> **Problem to solve**: Search the data for the string "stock", and report each line where it is found.

======== Raw data ========

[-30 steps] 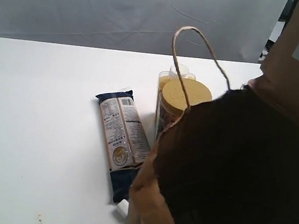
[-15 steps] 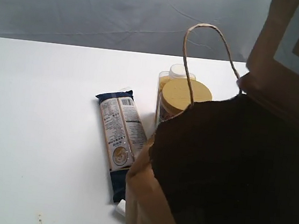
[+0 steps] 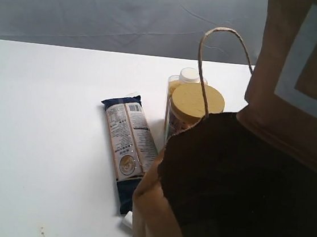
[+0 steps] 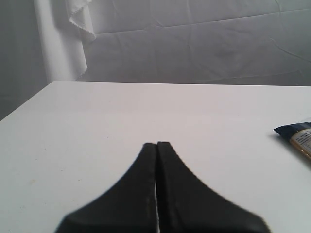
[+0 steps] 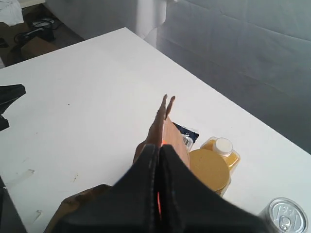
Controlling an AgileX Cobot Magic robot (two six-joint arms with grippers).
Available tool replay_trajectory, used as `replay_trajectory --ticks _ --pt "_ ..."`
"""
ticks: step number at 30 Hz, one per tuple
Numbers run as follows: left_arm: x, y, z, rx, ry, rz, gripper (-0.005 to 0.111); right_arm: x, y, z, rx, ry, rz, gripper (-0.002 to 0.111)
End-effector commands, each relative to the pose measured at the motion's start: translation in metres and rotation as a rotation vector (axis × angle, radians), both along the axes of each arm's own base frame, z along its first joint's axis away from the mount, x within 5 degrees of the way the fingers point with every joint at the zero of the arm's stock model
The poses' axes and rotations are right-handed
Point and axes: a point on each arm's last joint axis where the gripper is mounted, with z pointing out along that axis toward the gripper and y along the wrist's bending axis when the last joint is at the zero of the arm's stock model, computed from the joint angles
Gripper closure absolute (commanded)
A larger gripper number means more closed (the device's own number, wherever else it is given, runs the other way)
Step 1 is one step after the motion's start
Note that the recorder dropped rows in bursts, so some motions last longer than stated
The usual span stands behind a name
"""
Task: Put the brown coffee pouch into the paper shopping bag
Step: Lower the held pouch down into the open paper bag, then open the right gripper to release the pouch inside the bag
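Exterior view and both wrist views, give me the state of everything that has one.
Brown kraft paper shopping bag: standing, mouth open.
Kraft-brown coffee pouch with white label: held over the bag's mouth.
Right gripper: shut on the pouch's top.
Left gripper: shut, empty.
Dark blue long flat packet: lying flat.
Yellow-lidded jar: upright, lid on.
White-capped bottle: upright, capped.
Silver can: upright, tab in place.

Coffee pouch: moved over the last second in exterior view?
Yes. The brown coffee pouch has shifted left, toward the yellow-lidded jar, which stayed put; it hangs over the mouth of the paper shopping bag.
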Motion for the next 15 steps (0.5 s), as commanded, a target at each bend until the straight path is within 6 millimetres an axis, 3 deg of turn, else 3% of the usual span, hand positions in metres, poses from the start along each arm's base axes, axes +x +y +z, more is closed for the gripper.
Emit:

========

> **Exercise answer**:
End-effector commands, each relative to the pose measured at the motion's start: translation in metres and rotation as a rotation vector (axis × angle, radians), both along the axes of each arm's own base frame, z along its first joint's axis away from the mount, x within 5 degrees of the way the fingers point with every joint at the zero of the arm's stock model
Point and axes: a point on each arm's last joint axis where the gripper is mounted, with z pointing out along that axis toward the gripper and y along the wrist's bending axis when the last joint is at the zero of the arm's stock model, computed from the joint angles

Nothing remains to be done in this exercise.